< Jona 3 >
1 Voor de tweede maal werd nu het woord van Jahweh tot Jonas gericht:
Et la parole du Seigneur vint à Jonas pour la seconde fois, disant
2 Sta op, ga naar Ninive, de grote stad, en kondig haar aan, wat Ik u heb bevolen.
Lève-toi, et pars pour Ninive, la grande ville, et proclame dans ses murs la prédiction que Je t'ai déjà prescrit de proclamer.
3 En nu stond Jonas op, en ging naar Ninive op Jahweh’s bevel. Ninive was een geweldige stad, drie dagreizen groot.
Et Jonas se leva; et il s'en alla à Ninive, comme lui avait dit le Seigneur. Or la ville de Ninive était grande de trois jours de marche.
4 Toen Jonas de stad een dagreis ver was binnengetrokken, begon hij te preken: "Nog veertig dagen, en Ninive zal vergaan!"
Et Jonas commença par entrer dans la ville et par faire environ un jour de marche, et il cria, et il dit: Encore trois jours, et Ninive sera détruite!
5 En de inwoners van Ninive geloofden in God; ze schreven een vasten uit; groot en klein trok het boetekleed aan.
Et les hommes de Ninive crurent en Dieu, et ils proclamèrent un jeûne, et ils se ceignirent de cilices, depuis le grand jusqu'au petit.
6 De mare kwam ook den koning ter ore. Onmiddellijk stond hij op van zijn troon, legde zijn koningskleed af, trok een boetekleed aan, en zat op as.

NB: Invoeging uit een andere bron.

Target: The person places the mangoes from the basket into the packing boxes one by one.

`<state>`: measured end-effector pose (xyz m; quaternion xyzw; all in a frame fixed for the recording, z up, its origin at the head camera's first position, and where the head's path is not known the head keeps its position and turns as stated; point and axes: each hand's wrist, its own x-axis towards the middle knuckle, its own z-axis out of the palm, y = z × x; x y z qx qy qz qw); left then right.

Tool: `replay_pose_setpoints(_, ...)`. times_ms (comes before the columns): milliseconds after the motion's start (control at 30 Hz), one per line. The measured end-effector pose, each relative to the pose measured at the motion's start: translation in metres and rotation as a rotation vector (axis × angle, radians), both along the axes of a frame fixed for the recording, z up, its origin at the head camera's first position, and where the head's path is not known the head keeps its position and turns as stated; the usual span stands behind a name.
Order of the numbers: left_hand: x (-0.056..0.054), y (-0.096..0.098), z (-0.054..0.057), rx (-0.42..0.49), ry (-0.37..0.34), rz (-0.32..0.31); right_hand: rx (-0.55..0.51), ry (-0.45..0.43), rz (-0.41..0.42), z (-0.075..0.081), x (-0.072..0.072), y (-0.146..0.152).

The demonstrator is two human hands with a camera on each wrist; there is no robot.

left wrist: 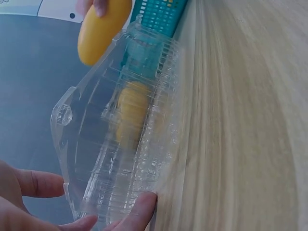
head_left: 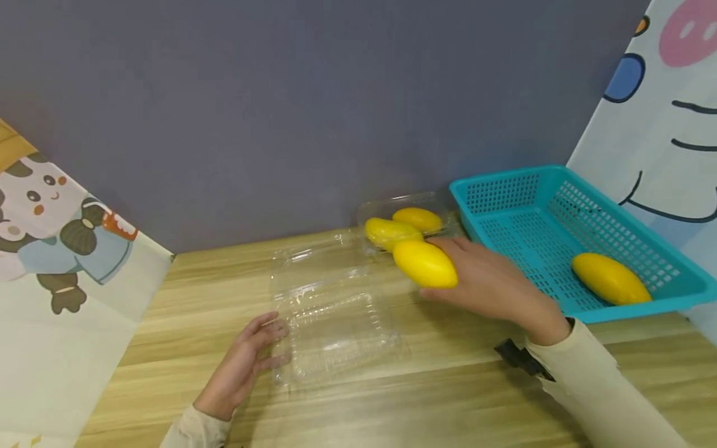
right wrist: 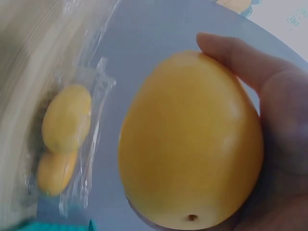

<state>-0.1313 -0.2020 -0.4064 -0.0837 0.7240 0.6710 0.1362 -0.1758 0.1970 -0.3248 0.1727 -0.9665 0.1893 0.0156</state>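
A yellow mango is in my right hand, lifted over the table; the right wrist view has this mango close up, with a small dark stem spot at one end. My left hand touches the left edge of an opened clear plastic clamshell box, fingers loosely extended. In the left wrist view its fingertips lie right at the box's rim. Nothing lies inside this box. Behind it, a second clear box holds two mangoes, one beside the other.
A turquoise mesh basket stands at the right with one mango in it. The wooden table meets a grey back panel, and printed cartoon panels flank both sides.
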Motion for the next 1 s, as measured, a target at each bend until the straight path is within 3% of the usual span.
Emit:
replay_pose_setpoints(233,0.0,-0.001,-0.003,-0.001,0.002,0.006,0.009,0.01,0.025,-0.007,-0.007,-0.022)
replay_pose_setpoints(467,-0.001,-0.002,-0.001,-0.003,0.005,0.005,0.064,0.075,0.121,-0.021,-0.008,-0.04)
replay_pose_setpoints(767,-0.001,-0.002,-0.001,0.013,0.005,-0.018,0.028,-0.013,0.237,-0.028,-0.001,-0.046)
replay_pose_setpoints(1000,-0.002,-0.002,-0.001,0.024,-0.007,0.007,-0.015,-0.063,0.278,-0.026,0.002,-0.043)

Et la parole de Jonas arriva au roi de Ninive, et il se leva de son trône, et il ôta sa robe, et il se ceignit d'un cilice, et il s'assit sur la cendre.
7 Ook liet hij afkondigen: "Gegeven te Ninive, op last van den koning en zijn rijksgroten: Mensen noch dieren, runderen noch schapen mogen iets nuttigen, voedsel nemen of water drinken.

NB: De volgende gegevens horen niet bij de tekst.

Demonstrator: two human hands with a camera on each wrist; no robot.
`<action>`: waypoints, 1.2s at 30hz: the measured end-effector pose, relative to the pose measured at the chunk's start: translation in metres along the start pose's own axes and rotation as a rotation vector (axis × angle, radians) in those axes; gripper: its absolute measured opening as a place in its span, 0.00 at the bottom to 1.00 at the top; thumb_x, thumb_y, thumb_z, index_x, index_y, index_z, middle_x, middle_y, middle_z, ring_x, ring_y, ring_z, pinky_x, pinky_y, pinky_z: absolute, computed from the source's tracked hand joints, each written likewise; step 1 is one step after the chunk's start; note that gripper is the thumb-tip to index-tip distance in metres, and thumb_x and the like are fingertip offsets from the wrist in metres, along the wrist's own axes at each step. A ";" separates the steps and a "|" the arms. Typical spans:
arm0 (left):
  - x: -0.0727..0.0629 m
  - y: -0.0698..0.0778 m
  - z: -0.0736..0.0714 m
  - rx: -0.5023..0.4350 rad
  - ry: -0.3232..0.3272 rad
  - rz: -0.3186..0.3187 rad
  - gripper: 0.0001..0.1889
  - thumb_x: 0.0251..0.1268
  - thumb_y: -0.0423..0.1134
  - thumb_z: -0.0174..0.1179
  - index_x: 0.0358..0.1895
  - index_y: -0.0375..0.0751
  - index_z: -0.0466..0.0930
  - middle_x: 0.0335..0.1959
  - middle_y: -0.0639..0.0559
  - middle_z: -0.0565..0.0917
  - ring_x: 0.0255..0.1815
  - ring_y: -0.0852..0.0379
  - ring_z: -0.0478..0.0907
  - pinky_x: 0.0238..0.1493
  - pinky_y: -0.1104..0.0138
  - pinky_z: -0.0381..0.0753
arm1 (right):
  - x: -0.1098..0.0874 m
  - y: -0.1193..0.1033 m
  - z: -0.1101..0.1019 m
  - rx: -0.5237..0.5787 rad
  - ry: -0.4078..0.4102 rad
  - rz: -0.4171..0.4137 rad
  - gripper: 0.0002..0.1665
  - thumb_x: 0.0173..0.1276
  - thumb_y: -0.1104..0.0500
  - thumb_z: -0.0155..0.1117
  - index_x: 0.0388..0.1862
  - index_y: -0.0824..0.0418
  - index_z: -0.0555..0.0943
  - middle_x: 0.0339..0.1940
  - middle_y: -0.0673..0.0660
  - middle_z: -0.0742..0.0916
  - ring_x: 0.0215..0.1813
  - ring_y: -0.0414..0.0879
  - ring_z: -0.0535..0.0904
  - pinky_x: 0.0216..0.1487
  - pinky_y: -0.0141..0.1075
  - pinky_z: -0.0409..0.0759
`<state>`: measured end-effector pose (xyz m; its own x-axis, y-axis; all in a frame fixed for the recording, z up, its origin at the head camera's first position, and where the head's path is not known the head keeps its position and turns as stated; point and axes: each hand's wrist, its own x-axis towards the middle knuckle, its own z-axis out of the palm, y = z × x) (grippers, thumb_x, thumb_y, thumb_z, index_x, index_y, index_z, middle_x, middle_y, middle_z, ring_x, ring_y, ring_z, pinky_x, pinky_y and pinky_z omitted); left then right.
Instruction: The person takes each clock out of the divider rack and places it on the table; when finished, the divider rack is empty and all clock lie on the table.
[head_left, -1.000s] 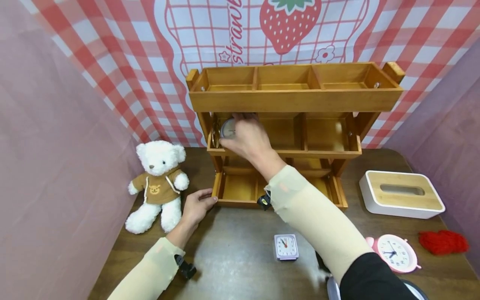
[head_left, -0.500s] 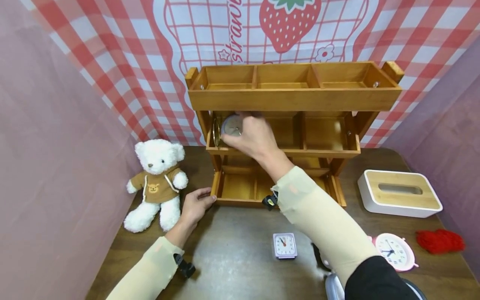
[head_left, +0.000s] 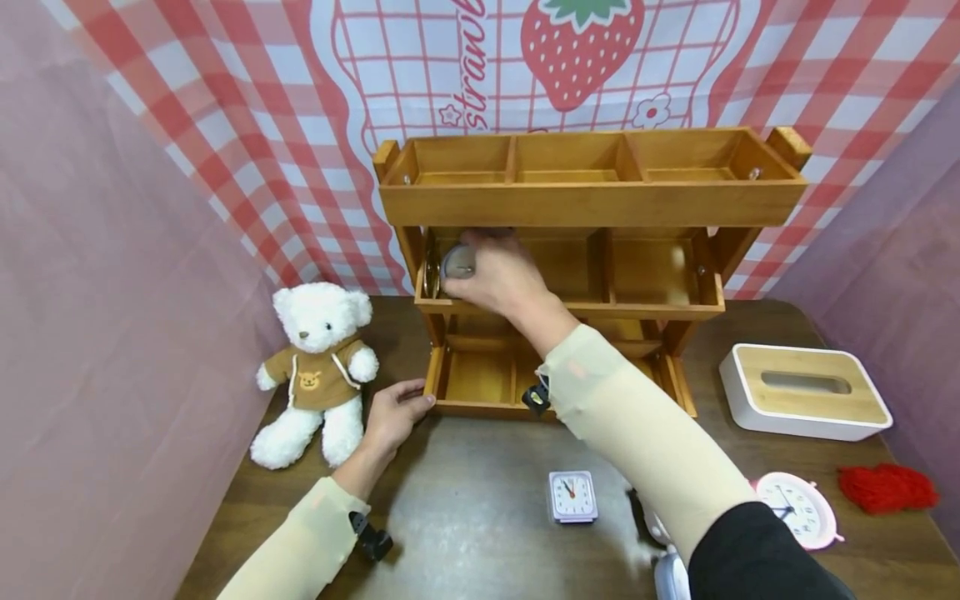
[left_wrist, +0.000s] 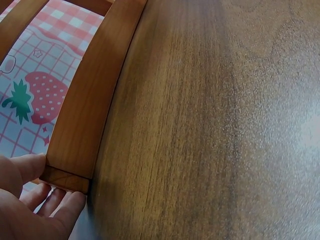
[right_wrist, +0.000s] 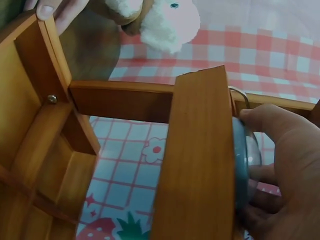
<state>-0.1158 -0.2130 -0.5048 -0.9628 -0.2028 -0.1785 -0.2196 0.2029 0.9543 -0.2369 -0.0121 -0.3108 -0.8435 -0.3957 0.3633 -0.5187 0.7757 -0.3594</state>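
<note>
A wooden three-tier shelf (head_left: pixel 592 204) stands on the table, each tier split into compartments. My right hand (head_left: pixel 504 271) reaches into the left compartment of the middle tier and holds a round grey-rimmed clock (head_left: pixel 456 263), its dial partly hidden by the hand. In the right wrist view, thumb and fingers lie around the clock (right_wrist: pixel 242 162), behind the tier's front board. A gold-rimmed round object (head_left: pixel 431 268) stands on edge left of the clock. At the lower left, my left hand (head_left: pixel 392 414) grips the bottom tier's corner (left_wrist: pixel 65 179) between thumb and fingers.
A white teddy bear (head_left: pixel 318 367) in a brown hoodie sits left of the shelf. A small lilac square clock (head_left: pixel 572 497) lies in front. On the right are a tissue box (head_left: pixel 806 392), a pink alarm clock (head_left: pixel 798 510) and a red yarn bundle (head_left: pixel 887 488).
My right hand moved slightly right, showing more of the dial, then came back left over the round clock. My left hand keeps its place on the shelf corner.
</note>
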 end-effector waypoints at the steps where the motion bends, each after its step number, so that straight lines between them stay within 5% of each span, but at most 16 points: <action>1: 0.000 0.000 0.000 -0.003 -0.002 0.002 0.23 0.65 0.32 0.67 0.63 0.28 0.80 0.59 0.30 0.83 0.58 0.45 0.81 0.50 0.70 0.81 | 0.001 -0.001 -0.001 -0.008 -0.020 0.009 0.33 0.55 0.37 0.75 0.54 0.53 0.80 0.47 0.55 0.85 0.48 0.53 0.80 0.47 0.44 0.82; 6: 0.001 0.001 0.002 -0.009 -0.003 0.006 0.23 0.65 0.32 0.68 0.62 0.29 0.80 0.58 0.31 0.84 0.57 0.46 0.81 0.49 0.71 0.80 | 0.006 -0.009 -0.008 -0.045 -0.147 0.086 0.50 0.52 0.34 0.77 0.69 0.56 0.74 0.64 0.59 0.82 0.62 0.57 0.78 0.64 0.45 0.79; 10: 0.000 -0.001 0.004 -0.003 0.001 0.004 0.22 0.65 0.32 0.68 0.61 0.29 0.81 0.56 0.31 0.85 0.55 0.47 0.82 0.49 0.71 0.80 | 0.005 -0.009 -0.005 -0.079 -0.145 0.076 0.50 0.54 0.37 0.75 0.71 0.59 0.73 0.63 0.60 0.83 0.62 0.58 0.79 0.66 0.46 0.77; 17: -0.001 -0.003 0.007 -0.006 -0.003 0.000 0.21 0.64 0.31 0.68 0.61 0.29 0.82 0.55 0.32 0.85 0.54 0.49 0.83 0.48 0.71 0.81 | 0.000 -0.004 -0.003 -0.070 0.020 -0.031 0.38 0.55 0.37 0.72 0.57 0.59 0.78 0.35 0.54 0.85 0.36 0.51 0.81 0.42 0.43 0.84; 22: -0.001 -0.001 0.007 -0.002 -0.001 0.015 0.22 0.65 0.32 0.68 0.61 0.28 0.81 0.56 0.31 0.85 0.55 0.47 0.83 0.49 0.70 0.81 | -0.007 -0.004 -0.015 0.060 0.043 -0.001 0.26 0.55 0.37 0.70 0.40 0.54 0.79 0.21 0.50 0.81 0.25 0.48 0.77 0.25 0.39 0.78; 31: -0.002 -0.002 0.003 -0.010 0.003 0.008 0.22 0.65 0.31 0.68 0.62 0.28 0.81 0.57 0.30 0.84 0.55 0.48 0.82 0.48 0.72 0.81 | -0.021 0.001 -0.031 0.093 0.062 0.010 0.24 0.51 0.39 0.73 0.32 0.57 0.80 0.23 0.51 0.83 0.25 0.50 0.79 0.25 0.39 0.78; 36: -0.002 0.000 0.001 -0.016 0.005 0.003 0.22 0.65 0.30 0.67 0.62 0.28 0.81 0.56 0.30 0.85 0.54 0.48 0.82 0.47 0.72 0.81 | -0.027 0.003 -0.033 0.091 0.088 -0.028 0.34 0.51 0.39 0.74 0.50 0.60 0.84 0.29 0.55 0.85 0.28 0.50 0.80 0.28 0.39 0.80</action>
<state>-0.1137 -0.2111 -0.5047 -0.9625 -0.2075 -0.1748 -0.2146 0.1883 0.9584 -0.2113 0.0173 -0.2935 -0.8149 -0.3689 0.4471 -0.5560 0.7155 -0.4229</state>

Et il fut proclamé, et il fut dit en Ninive de la part du roi et de la part de ses grands, ce qui suit: Que ni hommes, ni bêtes, ni bœufs, ni brebis ne mangent, ne paissent, ne boivent même de l'eau.
8 De mensen moeten het boetekleed aandoen, en met aandrang roepen tot God. Ook moeten allen zich van hun slecht gedrag bekeren, en van de ongerechtigheid hunner handen.

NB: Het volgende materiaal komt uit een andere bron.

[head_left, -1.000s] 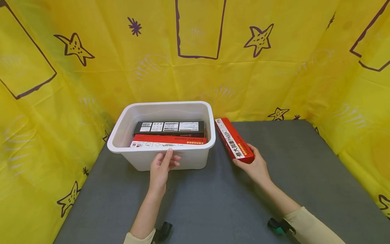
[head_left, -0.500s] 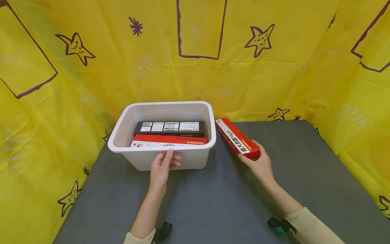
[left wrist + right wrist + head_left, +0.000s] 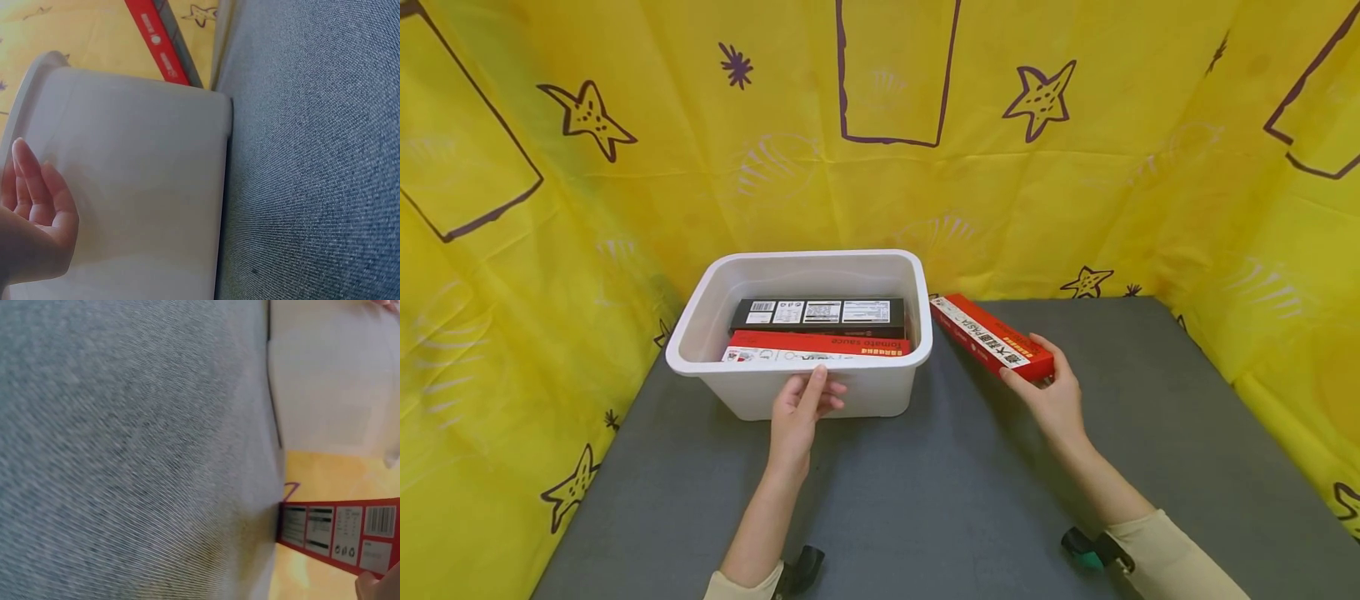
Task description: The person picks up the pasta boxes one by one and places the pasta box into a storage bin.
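My left hand (image 3: 797, 412) holds the front rim of a white plastic bin (image 3: 872, 392), its thumb up at the lip and its fingers against the outer wall. To the right of the bin, my right hand (image 3: 1056, 400) grips the near end of a red pasta box (image 3: 988, 333) between thumb and fingers. That box slants, with its near end raised and its far end low beside the bin's right side. In the right wrist view, the printed side with a barcode (image 3: 380, 520) shows. Inside the bin lie a black box (image 3: 820, 313) and a red tomato sauce box (image 3: 816, 342).
Grey cloth covers the table (image 3: 910, 517). A yellow curtain (image 3: 880, 200) with starfish drawings stands behind the bin and along both sides. Each sleeve end carries a dark wrist mount, the right one (image 3: 1097, 552) with a green part.
My right hand has moved right and slightly up with the near end of the red pasta box, swinging the box anticlockwise about its far end. My left hand and the bin stay in place.
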Available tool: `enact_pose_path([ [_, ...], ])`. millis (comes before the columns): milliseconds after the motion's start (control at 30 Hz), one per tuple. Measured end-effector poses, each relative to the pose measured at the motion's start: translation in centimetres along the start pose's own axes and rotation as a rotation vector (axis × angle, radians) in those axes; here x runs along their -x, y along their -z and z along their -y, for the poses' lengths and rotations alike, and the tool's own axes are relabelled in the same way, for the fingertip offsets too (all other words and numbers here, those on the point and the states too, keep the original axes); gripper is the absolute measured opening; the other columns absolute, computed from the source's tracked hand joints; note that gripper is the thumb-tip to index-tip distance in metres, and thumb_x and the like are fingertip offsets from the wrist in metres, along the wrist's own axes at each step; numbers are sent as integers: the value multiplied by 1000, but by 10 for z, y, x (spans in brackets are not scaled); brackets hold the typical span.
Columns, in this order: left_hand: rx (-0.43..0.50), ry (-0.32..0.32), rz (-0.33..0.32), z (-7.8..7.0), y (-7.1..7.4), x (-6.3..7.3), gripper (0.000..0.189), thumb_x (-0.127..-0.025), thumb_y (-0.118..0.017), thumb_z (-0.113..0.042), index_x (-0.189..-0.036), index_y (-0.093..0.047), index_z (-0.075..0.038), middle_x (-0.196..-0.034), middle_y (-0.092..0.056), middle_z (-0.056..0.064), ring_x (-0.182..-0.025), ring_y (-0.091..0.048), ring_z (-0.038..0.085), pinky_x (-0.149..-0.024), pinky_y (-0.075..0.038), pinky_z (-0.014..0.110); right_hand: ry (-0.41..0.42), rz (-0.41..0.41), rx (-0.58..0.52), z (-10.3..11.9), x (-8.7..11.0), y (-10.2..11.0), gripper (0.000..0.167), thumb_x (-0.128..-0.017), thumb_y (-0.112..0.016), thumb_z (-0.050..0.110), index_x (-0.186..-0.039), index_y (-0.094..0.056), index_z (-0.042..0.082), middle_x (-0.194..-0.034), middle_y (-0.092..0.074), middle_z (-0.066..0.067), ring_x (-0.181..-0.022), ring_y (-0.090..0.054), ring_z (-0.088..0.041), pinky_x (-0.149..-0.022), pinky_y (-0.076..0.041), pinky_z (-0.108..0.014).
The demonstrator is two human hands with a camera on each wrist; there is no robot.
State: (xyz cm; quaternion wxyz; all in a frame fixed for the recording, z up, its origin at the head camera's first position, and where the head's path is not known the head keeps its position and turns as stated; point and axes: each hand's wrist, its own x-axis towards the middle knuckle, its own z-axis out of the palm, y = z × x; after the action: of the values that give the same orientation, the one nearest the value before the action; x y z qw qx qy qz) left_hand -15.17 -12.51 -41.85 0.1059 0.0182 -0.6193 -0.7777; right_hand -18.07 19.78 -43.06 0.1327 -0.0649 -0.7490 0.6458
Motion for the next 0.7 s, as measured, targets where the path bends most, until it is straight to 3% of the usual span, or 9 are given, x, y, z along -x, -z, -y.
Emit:
enact_pose_path([
  [367,-14,-3,4,0,0,0,29,-99,-59,-28,-101,-58,1,-79,-70,3,-65,-63,17,-74,-55,30,74,-60,-86,9,-3,8,56,-85,-74,8,-136,-53,15,-131,-53,-8,-99,-58,-20,-78,-52,-15],
  [700,-14,-1,9,0,1,0,29,-99,-60,-28,-101,-58,1,-79,-70,4,-66,-63,16,-74,-55,30,105,-100,-158,19,-4,17,52,-85,-72,3,-133,-56,13,-133,-53,-6,-106,-54,-21,-77,-52,-15],
])
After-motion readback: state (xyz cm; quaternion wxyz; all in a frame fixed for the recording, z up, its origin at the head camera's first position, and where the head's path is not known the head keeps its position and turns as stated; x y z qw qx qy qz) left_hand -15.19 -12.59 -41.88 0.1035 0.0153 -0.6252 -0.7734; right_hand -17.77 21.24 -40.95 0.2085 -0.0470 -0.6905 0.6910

Et les hommes et les bêtes furent couverts de cilices, et les hommes crièrent sans relâche au Seigneur. Et chacun revint de sa voie coupable et de l'iniquité de ses mains, disant:
9 Misschien dat God zich dan nog bedenkt, en berouw krijgt; dat Hij zijn grimmige toorn laat varen, en wij niet om ‘t leven komen."
Qui sait si le Seigneur ne Se repentira pas, et s'Il ne calmera pas les transports de Sa colère, pour que nous ne périssions point?
10 Toen God zag wat zij deden, en hoe zij zich van hun slecht gedrag hadden bekeerd, kreeg Hij spijt over het onheil, waarmee Hij ze gedreigd had, en voerde het niet uit.
Et Dieu vit leurs œuvres; Il vit qu'ils revenaient de leurs voies coupables; et Dieu Se repentit du mal qu'Il avait voulu leur faire, et Il ne le leur fit pas.